Sirius, James'in yanına vardığında James hiçbir şey yokmuş gibi yapma konusunda kararlıydı.
"Siri bak kokteyller bitti hadi gidelim." Hala bir umut, görmediğini düşünüyordu.
"James beni niye götürmek istediğini de gördüğüm şeyleri gördüğünü biliyorum."
"Yooo' ben bir şey görmedim" hala inanmak istemiyordu. Sirius gülümsedi.
"Jane beni aldatıyor. Onu geçtim Remus ile aldatıyor." Sinirlendiği şey aldatılmaktan ziyade bunun Remus ile yapılmasıydı.
"Sirius eve gitmek ister misin?" Sirius omuz silkti.
"Önce yapmam gereken bir iş var." James arkadaşına baktı.
"Ne gibi bir iş?"
"Sirius ve Jameslik bir iş." James sırıttı fakat endişeli bir sırıtmaydı. Bu kendileri için eğlenceli bir iş olsa da karşıdaki için pek hoş sonuçlanmazdı. Sirius James'e ne yapacağını anlattı ardından barda oturan kızları tarttı. Kumral bir kız vardı ve yanı boştu. Hızla yanına gitti.
"Merhaba?" Kız Sirius'u süzdü. Hoş bulunca da gülümsedi. Biraz konuştuktan sonra Sirius kızın dudaklarına eğildi. Fakat bulunduğu yerden Jane onu asla görmezdi. Kızı ikiliye en yakın masaya çekti. Plan basitti. Kendisi Jane'e hesap sormayacaktı. Jane kendi ayaklarıyla ona gelecekti. Hem Sirius aldatılmayı hazmedebilecek biri değildi. Üstelik Jane kimdi de Sirius'un hasret kaldığı dudakları öpüyordu?
"Saçların çok hoş." Sirius duyduğu kelimelere şaşırmadı. Bu her zaman duyduğu bir laftı. Yine de kıza gülümsedi ve tekrar dudaklarına kapandı. Kız da Sirius'un kucağına çıkmıştı. Sirius bundan pek memnun değildi fakat az sonra amacına ulaşacaktı. Hatta Jane kendisine doğru yürümekteydi.
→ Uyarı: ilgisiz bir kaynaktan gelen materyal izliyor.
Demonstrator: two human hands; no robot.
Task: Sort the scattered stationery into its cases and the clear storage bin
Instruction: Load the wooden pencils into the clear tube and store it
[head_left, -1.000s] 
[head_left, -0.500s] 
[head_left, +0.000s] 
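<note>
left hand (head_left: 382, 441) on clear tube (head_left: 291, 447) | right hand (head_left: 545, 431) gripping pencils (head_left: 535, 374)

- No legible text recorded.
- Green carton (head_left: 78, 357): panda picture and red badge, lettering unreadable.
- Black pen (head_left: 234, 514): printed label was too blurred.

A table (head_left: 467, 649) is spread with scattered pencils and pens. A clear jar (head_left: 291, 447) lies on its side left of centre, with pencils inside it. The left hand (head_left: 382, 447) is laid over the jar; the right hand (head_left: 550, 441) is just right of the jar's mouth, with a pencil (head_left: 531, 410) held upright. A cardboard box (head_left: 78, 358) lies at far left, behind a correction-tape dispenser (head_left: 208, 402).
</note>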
Arkasında da Remus vardı.
Jane, Siriustan çok bahsetmişti. Hiçbirinde de onu kötülememişti çünkü onda kötü bir şey bulamıyordu. Remus bir gün bu denli mükemmel birisini neden aldattığını sorduğunda kız, canımı sıkıyor bu mükemmelliği demişti. Remus elbette bir insanın bu denli hoş olabileceğine imkan vermiyordu. Haliyle kızın söyledikleri de pek inanıyor değildi.
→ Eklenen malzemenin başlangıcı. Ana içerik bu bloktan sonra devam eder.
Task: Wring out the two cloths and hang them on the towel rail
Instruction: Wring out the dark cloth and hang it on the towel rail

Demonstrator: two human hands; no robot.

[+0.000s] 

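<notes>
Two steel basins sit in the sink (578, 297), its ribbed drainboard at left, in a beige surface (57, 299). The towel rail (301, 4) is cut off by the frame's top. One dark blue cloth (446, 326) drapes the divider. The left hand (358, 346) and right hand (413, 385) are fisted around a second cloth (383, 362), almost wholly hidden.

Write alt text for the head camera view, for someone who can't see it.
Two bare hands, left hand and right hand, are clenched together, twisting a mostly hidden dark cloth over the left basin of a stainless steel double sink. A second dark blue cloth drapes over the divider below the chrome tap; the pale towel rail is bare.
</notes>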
Şimdiyse bahsi geçen mükemmellik abidesinin -kızın deyimiyle çocuk da bunun gayet farkındaydı.- nasıl biri olduğunu merak ettiğinden kızın peşinden gidiyordu. Kız sonunda sevgilisinin yanına vardı. Remus hemen bir adım ardındaydı.
"Sirius! Sen ne yapıyorsun burada?!" Remus bu ismi duyduğunda inanamadı. Kesinlikle Sirius olamazdı. Hem o burada değildi bile. Fakat siyah saçları gördüğü an o olduğunu anladı. Zaten iki saniye sonra James de oradaydı. Remus neyin içine düştüğünü sorgulamadan edemedi.
"Ne yapıyormuşum?" Sirius'un kucağındaki kız hemen oradan uzaklaştı.
"Sen... beni aldatıyorsun!" Kız sinirle bağırdığında Sirius istifini bozmadı. Remus ise ona kesinlikle hayranlıkla bakıyordu. Bu ne güzel umursamamaktı. Ama Sirius çoğu zaman bunu çok iyi yapardı hatta herşeyi çok iyi yapardı. Bunu iyi biliyordu ve şaşırmamıştı.
"Öyle mi oluyormuş?"
"Sirius beni sinirlendirmeyi bırak! Neden yaptın bunu?" Gözleri dolmuştu.
"Çünkü seni daha fazla hayatımda istemiyorum. Ayrıca bana diyene bak sen de aldatıyorsun." Sirius gayet sakindi. Remus ile arasında Jane varken kendisini yeterince iyi kontrol edebiliyordu sonuçta Remus'u görmüyordu.
"Ne aldatması ya!" Sirius gözlerini kıza dikti. Remus'a bakabilecek değildi.
"Diyorum ki, Remus ile güzel anlar yaşamışsındır. Arada şartelleri atar ama yapacak bir şey yok onun da huyu bu." Jane şok olmuştu. Sirius'un Remus'u tanımasını beklemiyordu.